Aim of the task ▸
Go through the material below, tally each line containing "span", and write the tally alone.
#### Provided material
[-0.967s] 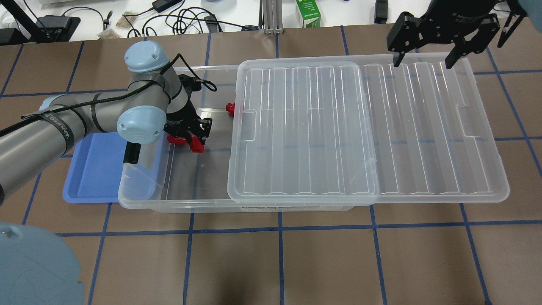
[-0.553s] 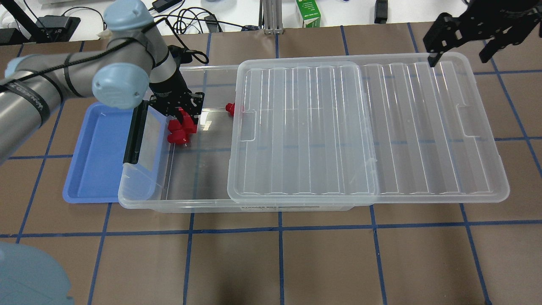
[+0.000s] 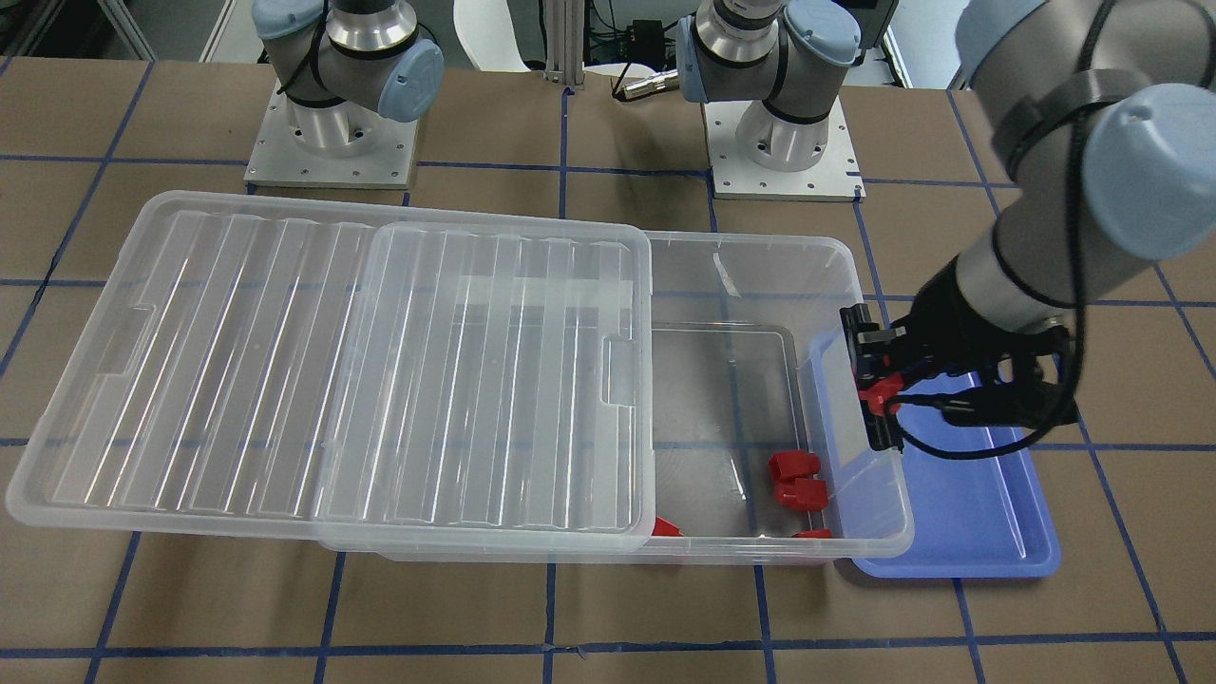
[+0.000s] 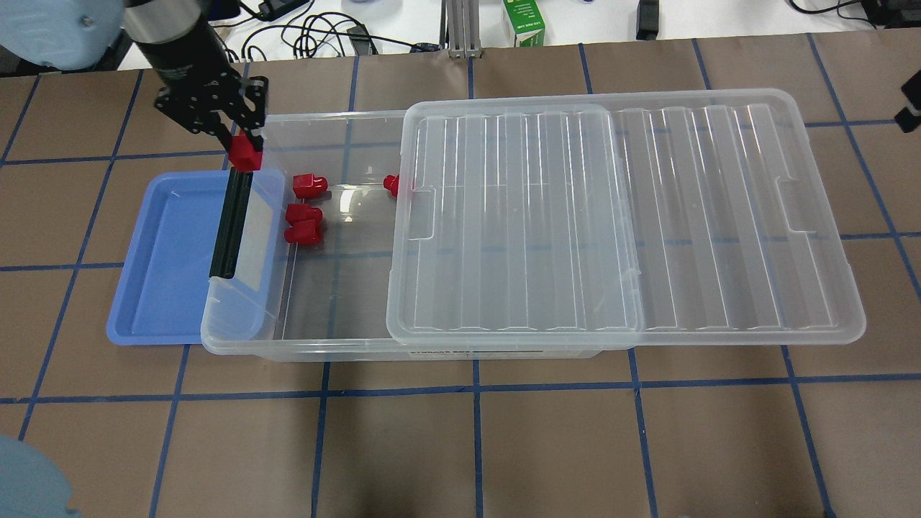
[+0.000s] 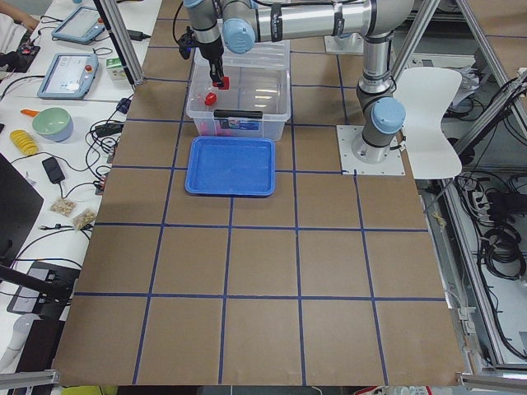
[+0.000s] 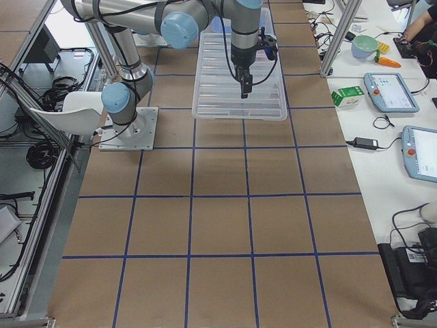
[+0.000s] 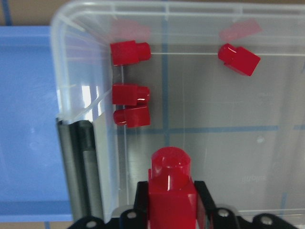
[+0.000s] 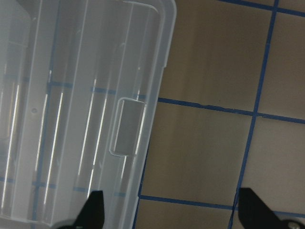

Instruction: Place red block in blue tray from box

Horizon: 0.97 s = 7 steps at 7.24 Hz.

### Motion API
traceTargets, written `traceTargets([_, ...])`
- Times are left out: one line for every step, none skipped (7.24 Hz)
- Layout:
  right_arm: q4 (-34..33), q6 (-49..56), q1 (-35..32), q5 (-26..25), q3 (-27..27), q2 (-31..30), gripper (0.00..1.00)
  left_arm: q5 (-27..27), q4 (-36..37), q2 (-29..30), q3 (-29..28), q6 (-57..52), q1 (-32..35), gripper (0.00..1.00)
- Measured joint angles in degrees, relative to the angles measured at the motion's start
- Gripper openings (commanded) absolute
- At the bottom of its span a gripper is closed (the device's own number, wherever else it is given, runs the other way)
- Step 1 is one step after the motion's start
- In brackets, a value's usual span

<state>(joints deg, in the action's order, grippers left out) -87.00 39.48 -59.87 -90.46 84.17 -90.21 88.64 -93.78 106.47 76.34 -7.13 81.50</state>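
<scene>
My left gripper (image 4: 243,147) is shut on a red block (image 4: 245,155) and holds it in the air over the box's far left corner, right by the blue tray (image 4: 167,259). The wrist view shows the held block (image 7: 171,188) between the fingers, above the box's end wall. Several more red blocks (image 4: 304,213) lie in the open end of the clear box (image 4: 331,316). The tray lies against the box's short side with the black latch bar (image 4: 229,223). My right gripper (image 8: 174,210) is open and empty, high over the lid's right end.
The ribbed clear lid (image 4: 619,216) is slid to the right, covering most of the box and overhanging its right end. One red block (image 4: 392,185) lies at the lid's edge. A green carton (image 4: 524,21) and cables lie beyond the table's far edge.
My left gripper has risen out of the box with a red block and moved back and left toward the tray. My right gripper has moved right, almost out of the overhead view.
</scene>
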Motion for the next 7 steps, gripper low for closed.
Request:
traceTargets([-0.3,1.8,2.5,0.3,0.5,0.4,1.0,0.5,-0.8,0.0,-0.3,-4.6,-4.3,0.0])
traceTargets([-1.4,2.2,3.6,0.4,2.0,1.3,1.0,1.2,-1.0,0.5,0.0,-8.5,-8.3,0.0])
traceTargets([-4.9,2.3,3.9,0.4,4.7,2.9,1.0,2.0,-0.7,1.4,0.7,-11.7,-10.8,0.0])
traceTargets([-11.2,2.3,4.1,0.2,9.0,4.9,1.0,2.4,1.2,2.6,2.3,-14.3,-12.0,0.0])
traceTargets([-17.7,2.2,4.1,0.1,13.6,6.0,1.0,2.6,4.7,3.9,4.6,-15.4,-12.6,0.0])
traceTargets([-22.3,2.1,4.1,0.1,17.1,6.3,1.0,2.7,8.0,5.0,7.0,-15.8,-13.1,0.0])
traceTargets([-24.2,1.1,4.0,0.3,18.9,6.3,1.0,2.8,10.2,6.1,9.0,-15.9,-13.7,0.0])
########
Final answer ▸
2